TASK ITEM:
Write out each line of the entries below that holds the word "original".
Content starts
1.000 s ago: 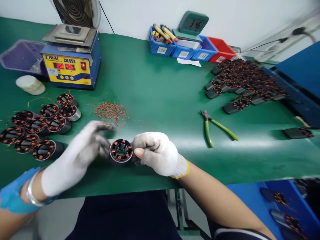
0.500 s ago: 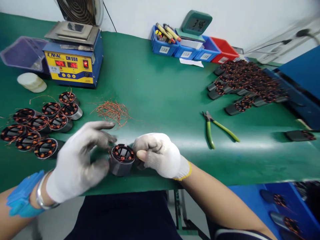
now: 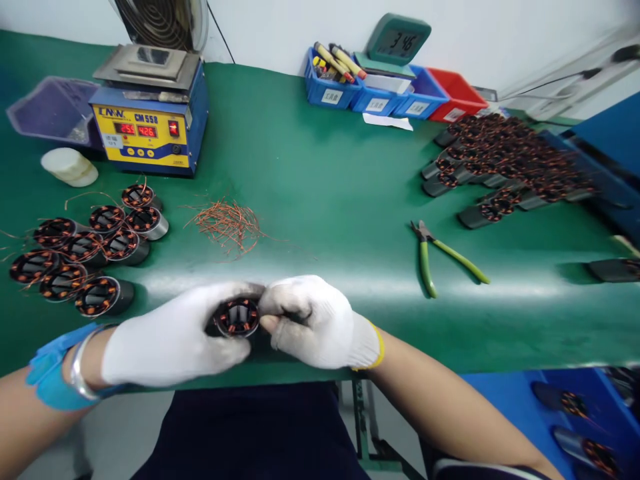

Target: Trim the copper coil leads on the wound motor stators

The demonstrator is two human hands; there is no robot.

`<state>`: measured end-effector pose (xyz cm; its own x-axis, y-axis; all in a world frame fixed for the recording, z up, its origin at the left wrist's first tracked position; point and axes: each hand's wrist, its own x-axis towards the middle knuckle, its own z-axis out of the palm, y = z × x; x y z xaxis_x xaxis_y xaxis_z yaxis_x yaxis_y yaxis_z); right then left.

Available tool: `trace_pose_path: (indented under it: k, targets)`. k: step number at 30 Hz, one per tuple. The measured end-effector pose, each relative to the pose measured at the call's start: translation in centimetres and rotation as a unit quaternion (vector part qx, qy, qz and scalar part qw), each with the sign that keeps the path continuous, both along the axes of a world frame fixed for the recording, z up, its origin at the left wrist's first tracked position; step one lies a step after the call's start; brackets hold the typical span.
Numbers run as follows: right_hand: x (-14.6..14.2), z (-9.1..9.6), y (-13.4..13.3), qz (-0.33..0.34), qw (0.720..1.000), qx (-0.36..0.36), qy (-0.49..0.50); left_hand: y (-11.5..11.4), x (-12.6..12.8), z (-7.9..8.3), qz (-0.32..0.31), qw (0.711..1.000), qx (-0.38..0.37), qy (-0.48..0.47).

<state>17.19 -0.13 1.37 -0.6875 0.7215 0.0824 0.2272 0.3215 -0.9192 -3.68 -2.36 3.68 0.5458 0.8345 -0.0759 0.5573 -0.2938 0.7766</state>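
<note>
Both my hands wear white gloves and meet at the near edge of the green table [image 3: 320,180]. Between them is a dark cylindrical motor stator [image 3: 235,318] with copper windings, its open end facing me. My left hand [image 3: 175,340] wraps round the stator from the left, fingers over its top. My right hand [image 3: 310,320] is closed against its right side, thumb and fingers pinched together there. What the pinch holds is too small to see. A pile of cut copper wire scraps [image 3: 227,223] lies just beyond my hands.
Several wound stators [image 3: 80,257] stand in a group at the left. A yellow-and-blue solder pot [image 3: 147,117] sits behind them. Green-handled cutters [image 3: 440,257] lie to the right. A large heap of stators [image 3: 505,167] fills the far right, with blue and red bins [image 3: 395,97] at the back.
My left hand, open and apart from the stator a second ago, has closed round it. The stator has been tilted and drawn slightly nearer the table edge.
</note>
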Motion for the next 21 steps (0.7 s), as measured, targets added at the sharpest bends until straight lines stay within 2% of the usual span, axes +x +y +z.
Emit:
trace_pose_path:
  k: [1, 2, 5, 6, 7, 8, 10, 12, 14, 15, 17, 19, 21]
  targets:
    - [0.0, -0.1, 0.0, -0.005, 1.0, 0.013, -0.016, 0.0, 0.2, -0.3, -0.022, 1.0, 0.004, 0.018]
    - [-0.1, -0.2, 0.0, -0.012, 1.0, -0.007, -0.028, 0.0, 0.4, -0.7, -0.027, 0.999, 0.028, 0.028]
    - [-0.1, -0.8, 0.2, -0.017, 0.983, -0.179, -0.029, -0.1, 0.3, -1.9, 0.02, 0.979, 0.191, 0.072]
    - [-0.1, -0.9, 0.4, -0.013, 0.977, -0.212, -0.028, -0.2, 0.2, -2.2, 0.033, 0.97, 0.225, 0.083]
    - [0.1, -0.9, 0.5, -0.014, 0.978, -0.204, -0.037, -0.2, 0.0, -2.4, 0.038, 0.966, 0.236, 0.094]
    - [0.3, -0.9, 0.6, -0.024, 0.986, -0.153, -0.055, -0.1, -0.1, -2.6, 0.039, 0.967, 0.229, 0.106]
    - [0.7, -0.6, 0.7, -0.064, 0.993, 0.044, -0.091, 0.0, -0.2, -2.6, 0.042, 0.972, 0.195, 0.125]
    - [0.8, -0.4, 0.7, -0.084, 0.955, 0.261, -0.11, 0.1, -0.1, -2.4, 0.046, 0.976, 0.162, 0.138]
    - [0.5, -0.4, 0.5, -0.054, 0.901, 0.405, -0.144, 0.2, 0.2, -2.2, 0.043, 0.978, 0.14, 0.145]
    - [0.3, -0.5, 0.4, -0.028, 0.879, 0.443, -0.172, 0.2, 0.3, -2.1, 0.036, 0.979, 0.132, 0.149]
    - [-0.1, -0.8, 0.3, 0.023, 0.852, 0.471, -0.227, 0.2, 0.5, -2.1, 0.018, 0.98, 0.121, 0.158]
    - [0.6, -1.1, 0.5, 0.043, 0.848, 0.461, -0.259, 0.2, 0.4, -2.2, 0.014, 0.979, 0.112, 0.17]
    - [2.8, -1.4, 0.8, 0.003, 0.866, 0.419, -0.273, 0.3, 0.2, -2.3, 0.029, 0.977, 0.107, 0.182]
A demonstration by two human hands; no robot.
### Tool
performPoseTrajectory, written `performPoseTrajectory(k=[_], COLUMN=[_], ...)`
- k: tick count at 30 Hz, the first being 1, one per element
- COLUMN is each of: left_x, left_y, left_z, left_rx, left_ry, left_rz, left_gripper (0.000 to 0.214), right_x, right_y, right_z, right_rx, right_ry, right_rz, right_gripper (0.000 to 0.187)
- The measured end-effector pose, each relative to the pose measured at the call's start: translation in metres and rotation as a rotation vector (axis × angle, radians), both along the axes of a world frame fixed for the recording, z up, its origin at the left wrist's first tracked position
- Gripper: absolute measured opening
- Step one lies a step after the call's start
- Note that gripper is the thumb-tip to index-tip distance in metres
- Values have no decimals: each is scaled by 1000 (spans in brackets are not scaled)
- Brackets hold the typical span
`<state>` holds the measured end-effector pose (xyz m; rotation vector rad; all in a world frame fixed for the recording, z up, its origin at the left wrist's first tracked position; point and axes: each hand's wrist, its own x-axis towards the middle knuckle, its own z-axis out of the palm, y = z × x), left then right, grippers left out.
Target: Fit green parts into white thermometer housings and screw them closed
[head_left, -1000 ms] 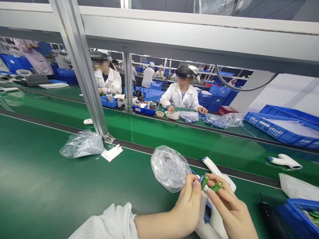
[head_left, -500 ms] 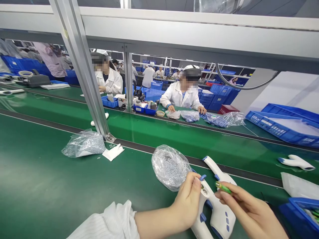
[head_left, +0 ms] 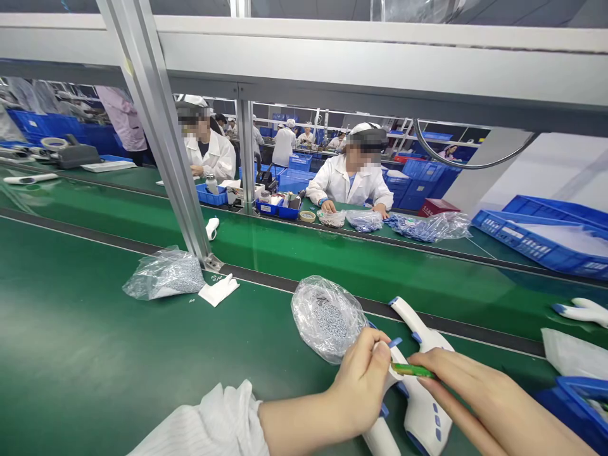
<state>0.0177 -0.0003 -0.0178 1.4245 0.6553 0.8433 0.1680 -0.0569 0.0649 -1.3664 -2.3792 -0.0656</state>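
Note:
My left hand [head_left: 356, 386] is closed around a white gun-shaped plastic housing [head_left: 380, 438] with blue parts. Between the fingertips of my right hand [head_left: 479, 396] is a small green circuit board [head_left: 414, 370]. Its tip meets the end of the housing by my left thumb; I cannot tell whether it goes inside. Just behind lie more white housings [head_left: 430, 415] with blue buttons. Beyond my left hand, an open clear plastic bag [head_left: 327, 316] holds many tiny metal pieces, apparently screws.
A second clear bag [head_left: 166, 275] and a white paper piece [head_left: 219, 290] lie by the metal post [head_left: 159, 126]. At the right stands a blue bin [head_left: 570, 405]. Across the green conveyor belt [head_left: 332, 244], which carries white housings, a co-worker [head_left: 351, 180] sits handling bagged parts.
My right hand has brought the circuit board left against the end of the housing, and it now lies flatter. Housings on the belt have shifted right.

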Motion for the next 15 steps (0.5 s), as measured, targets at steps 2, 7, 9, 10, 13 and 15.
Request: performPoseTrajectory(k=[2, 7, 9, 10, 13, 15], left_x=[-1, -2, -2, -1, 0, 1], left_y=[-1, -2, -2, -2, -2, -2], left_z=[0, -4, -6, -7, -8, -10], left_rx=[25, 73, 52, 43, 44, 66], left_ry=[13, 12, -3, -8, 0, -6], left_rz=[4, -9, 3, 7, 14, 19], left_gripper=[54, 54, 58, 59, 60, 59], right_x=[1, 10, 14, 15, 8, -5], right_y=[2, 12, 14, 15, 15, 13], right_z=[-2, -14, -23, -29, -54, -71], right_rx=[-97, -324, -340, -342, -361, -375], right_ry=[-3, 76, 247, 385, 795, 906], right_rz=[-38, -195, -265, -296, -364, -384], right_gripper=[18, 41, 44, 44, 48, 48])
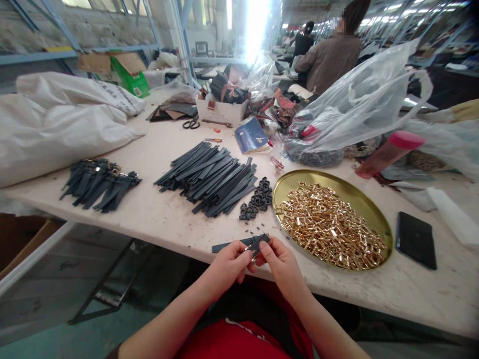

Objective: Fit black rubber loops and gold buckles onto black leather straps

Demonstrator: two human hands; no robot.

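Observation:
Both hands meet at the table's front edge over a dark strap (258, 244) with a bit of gold metal on it. My left hand (232, 260) pinches its left part, and my right hand (277, 255) grips the other end between thumb and fingers. A dark strip (224, 246) reaches out leftward behind my left fingers; whether it belongs to the held strap I cannot tell. Just beyond lie small dark loops (257, 199) and a heap of loose dark strips (213, 177). Right of my right hand, a round gold tray (359, 204) holds a pile of gold buckles (329, 224).
Bundled straps (99, 182) lie at the left, near white sacks (63, 124). Behind the strips are scissors (191, 123), a blue booklet (251, 135) and a white box (220, 112). A phone (416, 240), pink bottle (391, 153) and plastic bag (359, 99) occupy the right. People work farther back.

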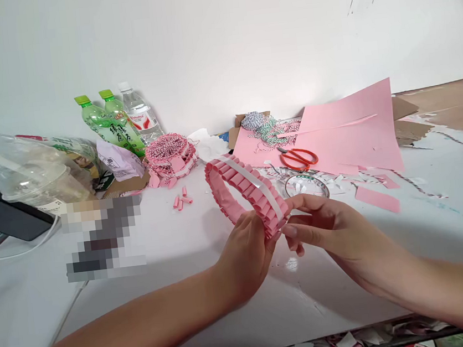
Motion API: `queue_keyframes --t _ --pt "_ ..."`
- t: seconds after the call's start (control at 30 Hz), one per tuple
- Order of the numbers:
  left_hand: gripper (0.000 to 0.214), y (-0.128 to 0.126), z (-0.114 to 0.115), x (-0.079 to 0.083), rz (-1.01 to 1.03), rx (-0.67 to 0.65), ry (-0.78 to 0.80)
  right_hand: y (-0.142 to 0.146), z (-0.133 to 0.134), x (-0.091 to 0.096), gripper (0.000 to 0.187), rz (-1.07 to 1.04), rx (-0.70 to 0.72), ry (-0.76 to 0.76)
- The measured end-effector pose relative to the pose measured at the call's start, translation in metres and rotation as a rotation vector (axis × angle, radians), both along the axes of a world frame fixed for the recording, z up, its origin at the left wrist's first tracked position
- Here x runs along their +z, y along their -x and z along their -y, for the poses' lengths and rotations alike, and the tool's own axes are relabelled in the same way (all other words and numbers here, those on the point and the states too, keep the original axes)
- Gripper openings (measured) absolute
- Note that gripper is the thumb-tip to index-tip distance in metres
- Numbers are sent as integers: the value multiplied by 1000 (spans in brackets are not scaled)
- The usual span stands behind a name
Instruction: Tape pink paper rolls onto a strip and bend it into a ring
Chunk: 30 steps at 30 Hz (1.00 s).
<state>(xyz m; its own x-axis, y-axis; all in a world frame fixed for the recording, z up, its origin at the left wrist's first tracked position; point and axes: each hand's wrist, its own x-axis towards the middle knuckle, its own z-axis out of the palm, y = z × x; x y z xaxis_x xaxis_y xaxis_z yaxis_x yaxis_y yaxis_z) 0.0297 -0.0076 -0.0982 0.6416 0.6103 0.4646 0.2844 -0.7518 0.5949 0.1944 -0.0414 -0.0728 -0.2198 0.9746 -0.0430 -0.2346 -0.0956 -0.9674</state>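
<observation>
Left hand grips the pink paper ring above the tabletop, between front and back edges; right hand, narrowed, touches its near end, pinch indeterminate. Rim rolls and white strip appear in place; loose rolls lie unattached.

Wall: white, thin dark marks at upper right. Table: white, glossy, small bright reflection.

tabletop leaves room in front of the pink ring; scissors obstruct behind
</observation>
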Motion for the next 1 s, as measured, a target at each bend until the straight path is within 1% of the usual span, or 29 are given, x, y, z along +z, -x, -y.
queue_keyframes --t 0.07,0.17,0.27,0.4,0.5,0.6,0.7,0.8,0.87,1.0 --pt "10 -1 0 -3 -6 20 -47 0 0 -2 13 -17 -16 15" --pt "10 -2 1 -6 -26 30 -50 0 1 -3 8 -4 -26 6" --pt "8 -2 2 -5 4 -16 -42 -1 2 -1 3 3 -26 -14" --pt "17 1 3 -2 80 -68 -46 -2 6 1 5 -14 -27 -27" --pt "11 4 1 -2 110 -96 -48 -2 8 0 5 -16 -24 -29" --pt "19 5 -1 -3 161 -89 3 0 7 -2 6 -34 -7 -36" --pt "25 4 -1 -4 181 -55 72 1 6 -4 6 -70 -24 -70" --pt "24 4 -1 -5 179 1 141 1 5 -4 4 -59 -43 -92" --pt "22 4 -1 -6 176 27 180 1 5 -5 7 -41 -28 -87" --pt "23 3 -2 -8 188 -13 221 0 4 -7 16 13 -8 -59"
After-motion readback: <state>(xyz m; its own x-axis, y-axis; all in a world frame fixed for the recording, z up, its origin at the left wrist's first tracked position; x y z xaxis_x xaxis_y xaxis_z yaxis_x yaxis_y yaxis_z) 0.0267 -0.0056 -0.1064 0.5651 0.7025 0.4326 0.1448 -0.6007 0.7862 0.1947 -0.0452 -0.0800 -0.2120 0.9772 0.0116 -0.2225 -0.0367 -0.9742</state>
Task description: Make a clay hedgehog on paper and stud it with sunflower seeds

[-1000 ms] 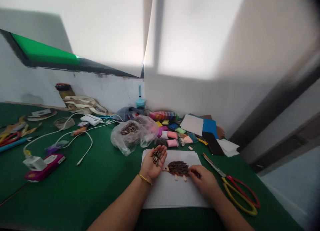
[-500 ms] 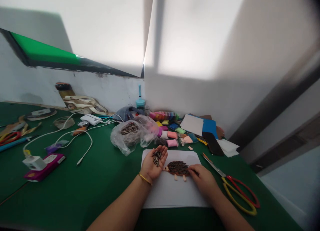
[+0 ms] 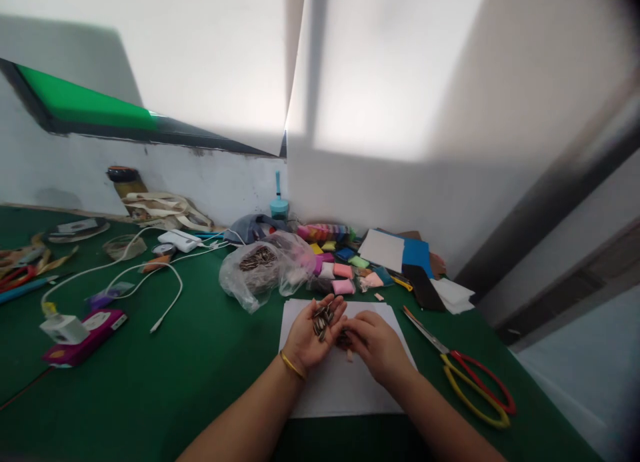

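Note:
My left hand [image 3: 313, 332] is cupped palm up over the white paper [image 3: 345, 385], holding a small pile of striped sunflower seeds [image 3: 323, 319]. My right hand [image 3: 373, 342] has come over next to it, its fingertips pinched at the seeds in that palm. It covers most of the brown hedgehog figure [image 3: 346, 345] made of seeds on the paper; only a sliver and one pale foot show. I wear a gold bangle on the left wrist.
A clear bag of seeds [image 3: 260, 265] lies just beyond the paper, with coloured clay blocks [image 3: 340, 265] and paper sheets [image 3: 400, 252] behind. Red-and-yellow scissors [image 3: 470, 382] lie right of the paper. White cables [image 3: 150, 282], a pink box [image 3: 83, 335] and tools sit on the left of the green table [image 3: 175, 369].
My right hand left the hedgehog's right end and moved left to the seeds in my left palm, now covering the figure. The left hand shifted slightly right.

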Action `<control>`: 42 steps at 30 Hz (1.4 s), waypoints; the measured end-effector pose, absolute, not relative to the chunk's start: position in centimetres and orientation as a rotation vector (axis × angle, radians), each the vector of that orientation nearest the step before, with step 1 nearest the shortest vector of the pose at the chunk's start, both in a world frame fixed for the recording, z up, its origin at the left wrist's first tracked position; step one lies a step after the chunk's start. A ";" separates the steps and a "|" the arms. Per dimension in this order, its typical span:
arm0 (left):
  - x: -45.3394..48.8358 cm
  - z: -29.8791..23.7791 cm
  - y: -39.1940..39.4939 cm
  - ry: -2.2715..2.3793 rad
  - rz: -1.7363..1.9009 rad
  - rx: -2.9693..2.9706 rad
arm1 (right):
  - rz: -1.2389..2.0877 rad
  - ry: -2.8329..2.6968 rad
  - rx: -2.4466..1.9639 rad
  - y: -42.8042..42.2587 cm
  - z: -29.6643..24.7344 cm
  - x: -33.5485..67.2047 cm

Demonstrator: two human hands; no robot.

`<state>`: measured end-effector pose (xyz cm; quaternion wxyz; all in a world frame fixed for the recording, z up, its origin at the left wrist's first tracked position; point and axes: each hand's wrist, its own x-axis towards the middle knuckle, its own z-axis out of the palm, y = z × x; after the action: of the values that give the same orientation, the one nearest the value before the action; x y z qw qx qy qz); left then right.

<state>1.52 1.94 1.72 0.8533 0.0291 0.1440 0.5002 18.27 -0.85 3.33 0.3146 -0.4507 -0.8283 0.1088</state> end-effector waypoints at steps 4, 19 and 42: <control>1.3 1.6 1.8 0.244 0.981 0.104 | 0.122 -2.271 -1.102 0.6 4.1 15.1; 0.9 1.7 2.4 0.324 1.159 0.015 | 0.505 -1.623 -1.511 2.0 1.9 23.7; 0.1 1.2 3.6 0.408 1.303 -0.003 | 0.623 -1.974 -1.625 0.8 -0.7 24.9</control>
<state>0.06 3.60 1.24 0.7758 -0.0016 0.1886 0.6022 24.94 0.80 -0.69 0.2524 -0.5974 -0.7258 0.2292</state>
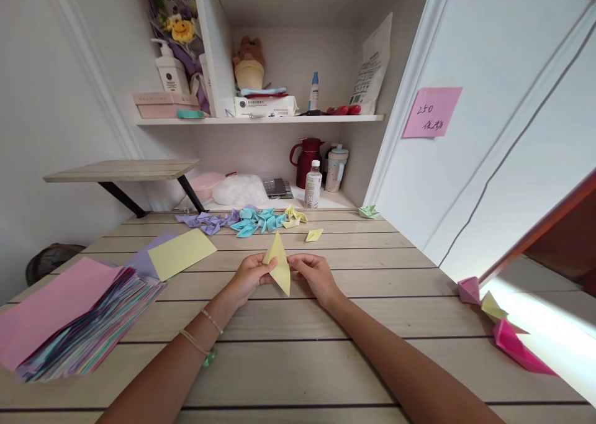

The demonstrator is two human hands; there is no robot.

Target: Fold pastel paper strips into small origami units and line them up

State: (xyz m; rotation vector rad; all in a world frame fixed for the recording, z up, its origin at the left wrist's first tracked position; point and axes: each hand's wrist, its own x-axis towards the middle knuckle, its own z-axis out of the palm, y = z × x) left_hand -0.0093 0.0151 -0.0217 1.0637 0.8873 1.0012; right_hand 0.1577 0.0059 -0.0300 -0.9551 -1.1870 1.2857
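Note:
A folded sheet of yellow paper (280,269), pointed at top and bottom, is held upright above the middle of the table. My left hand (252,276) pinches it, the thumb lying across its front face. My right hand (315,277) is at its right edge with fingers curled together; whether they grip the edge is hard to make out. Just beyond lies a small yellow paper boat (315,234). Behind my hands sit several folded paper pieces in purple (212,221), blue (259,220) and yellow (294,216).
On the left are a thick stack of coloured paper (88,318) and a loose yellow sheet (182,253). Pink (469,290), yellow and magenta (519,347) paper boats line the right edge. A bottle (313,185) and a red jug (308,161) stand at the back under a shelf (270,119).

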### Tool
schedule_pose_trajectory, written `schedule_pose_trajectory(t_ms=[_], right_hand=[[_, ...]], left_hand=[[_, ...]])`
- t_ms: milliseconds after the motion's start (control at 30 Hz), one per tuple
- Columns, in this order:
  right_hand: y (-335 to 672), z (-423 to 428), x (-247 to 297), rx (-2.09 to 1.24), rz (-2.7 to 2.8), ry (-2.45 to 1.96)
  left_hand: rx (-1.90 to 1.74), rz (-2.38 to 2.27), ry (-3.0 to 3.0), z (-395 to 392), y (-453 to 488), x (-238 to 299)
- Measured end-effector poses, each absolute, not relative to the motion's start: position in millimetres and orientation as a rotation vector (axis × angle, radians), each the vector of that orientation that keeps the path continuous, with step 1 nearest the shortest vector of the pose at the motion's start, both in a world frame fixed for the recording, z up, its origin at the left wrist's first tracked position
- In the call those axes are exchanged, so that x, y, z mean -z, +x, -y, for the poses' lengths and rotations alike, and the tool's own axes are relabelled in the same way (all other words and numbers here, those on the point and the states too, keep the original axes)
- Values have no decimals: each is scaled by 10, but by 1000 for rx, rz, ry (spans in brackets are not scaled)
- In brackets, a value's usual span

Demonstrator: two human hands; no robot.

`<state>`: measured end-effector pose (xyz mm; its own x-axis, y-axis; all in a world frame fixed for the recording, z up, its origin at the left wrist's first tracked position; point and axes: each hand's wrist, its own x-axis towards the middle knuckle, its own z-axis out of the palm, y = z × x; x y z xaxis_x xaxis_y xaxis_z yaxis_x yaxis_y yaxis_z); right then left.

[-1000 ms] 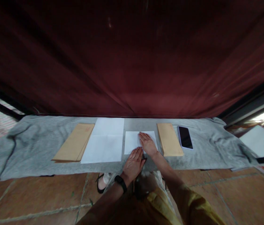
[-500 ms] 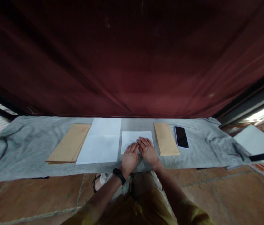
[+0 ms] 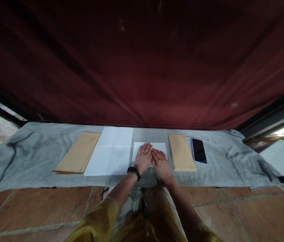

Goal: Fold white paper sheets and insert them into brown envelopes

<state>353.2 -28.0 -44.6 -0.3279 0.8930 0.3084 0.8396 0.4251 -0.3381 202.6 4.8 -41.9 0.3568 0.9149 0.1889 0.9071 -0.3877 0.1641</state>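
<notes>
A folded white sheet of paper (image 3: pixel 136 150) lies on the grey cloth in front of me. My left hand (image 3: pixel 143 157), with a black band on its wrist, rests flat on the middle of this sheet with fingers stretched out. Beside it, my right hand (image 3: pixel 160 163) also lies flat on the paper's right part, fingers extended and pointing away from me. Between them the hands cover much of the sheet's near half. To the left is a larger stack of white paper (image 3: pixel 110 154) with a crease across it.
Brown envelopes (image 3: pixel 77 153) lie at the left, partly beside the white paper. Another brown envelope stack (image 3: pixel 182 153) and a phone (image 3: pixel 199 151) sit to the right. A grey cloth (image 3: pixel 227 161) covers the table. Behind hangs a dark red curtain (image 3: pixel 142 84).
My left hand has moved forward and up the folded sheet, fingertips now near its far edge. The right hand stays on the paper, and the view has shifted slightly.
</notes>
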Motion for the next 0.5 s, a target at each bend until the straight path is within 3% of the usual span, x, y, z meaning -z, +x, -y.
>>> schedule_pose_trajectory(t_ms=[500], right_hand=[[3507,318,561,17,2031,-1726]], left_hand=[[-462,-1993,2340,15,1867,493]])
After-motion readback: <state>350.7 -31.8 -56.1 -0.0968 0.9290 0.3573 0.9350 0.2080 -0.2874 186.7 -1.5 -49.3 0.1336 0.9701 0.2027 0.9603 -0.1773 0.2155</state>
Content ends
EXERCISE RESULT:
- Here x runs along their +z, y along their -x and z along their -y, for the poses' lengths and rotations alike, and the tool's own axes are relabelled in the same way (all other words and numbers here, those on the point and the states too, keep the original axes)
- In the call those axes are exchanged, so that x, y, z mean -z, +x, -y, for the poses' lengths and rotations alike, and the tool's own axes are relabelled in the same way (all other words and numbers here, those on the point and the states too, keep the original axes)

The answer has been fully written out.